BY Alan Thatcher
To say that Chicago is proving a popular location for the Aon US Open would be a staggering understatement.
The event has been playing to sell-out crowds around the glass court set up in Pioneer Court, just off Michigan Avenue, which is known as the Magnificent Mile.
And magnificent is a tribute heard often at courtside as spectators familiar with the sport and those watching it for the first time gasp in admiration at the speed, skill and athleticism of the world’s leading players.
Photographs of the glass court in front of the architectural splendour of the Chicago skyline provide iconic images of squash’s location-driven potential as a money-spinning spectator sport.
Squash enthusiasts unable to secure a seat around the courtside have been able to take advantage of the free view through the front wall. Several hundred passers-by stopped to watch the quarter-finals and organisers were considering the option of installing more seats for the semi-finals and final this weekend.
Following the disappointment of the IOC vote that banished squash into the Olympic wilderness for a further four years, this Chicago success story has given the sport a timely boost.
The players have underscored their entertainment value, which has to be their greatest priority and a path which leads to commercial rewards, and reinforced the view that no further tampering with the rules is necessary.
The package they can deliver is a high-quality product that has attracted significant sponsorship interest from Windy City corporations for this year and future editions of the tournament.
The success of last year’s Sweet Home Chicago Open, played at the same open-air location, resulted in the the organisers securing the rights to the US Open.

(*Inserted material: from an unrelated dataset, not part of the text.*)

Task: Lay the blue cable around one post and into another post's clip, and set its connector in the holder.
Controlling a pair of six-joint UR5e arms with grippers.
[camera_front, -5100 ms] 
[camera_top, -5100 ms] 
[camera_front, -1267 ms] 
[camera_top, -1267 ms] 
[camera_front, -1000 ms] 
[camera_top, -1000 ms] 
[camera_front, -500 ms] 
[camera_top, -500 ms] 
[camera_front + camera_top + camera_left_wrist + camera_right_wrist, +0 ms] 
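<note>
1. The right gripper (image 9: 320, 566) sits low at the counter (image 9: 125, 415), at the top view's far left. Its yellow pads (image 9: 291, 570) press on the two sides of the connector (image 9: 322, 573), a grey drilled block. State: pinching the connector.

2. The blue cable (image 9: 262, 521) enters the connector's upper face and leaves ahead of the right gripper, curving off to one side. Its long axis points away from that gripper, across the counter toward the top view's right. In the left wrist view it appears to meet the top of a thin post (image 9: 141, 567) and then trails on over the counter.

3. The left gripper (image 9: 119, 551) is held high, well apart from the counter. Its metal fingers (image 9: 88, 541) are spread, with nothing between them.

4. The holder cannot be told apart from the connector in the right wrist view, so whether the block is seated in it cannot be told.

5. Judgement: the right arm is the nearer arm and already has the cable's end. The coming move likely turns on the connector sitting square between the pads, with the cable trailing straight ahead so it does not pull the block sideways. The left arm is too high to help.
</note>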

The local media are gradually taking an interest, with TV, radio and newspaper coverage gradually taking shape and adding further value to the efforts of US Squash, the sponsors and Imran Nasir’s brilliant team of volunteers.
Alan Thatcher is a journalist, Squash’s No.1 TV commentator, a tournament promoter and a club coach. He is also busy with a sports club he recently co-founded in England (called TriSports) which provides sporting opportunities for young people, especially those who are homeless, unemployed or disadvantaged.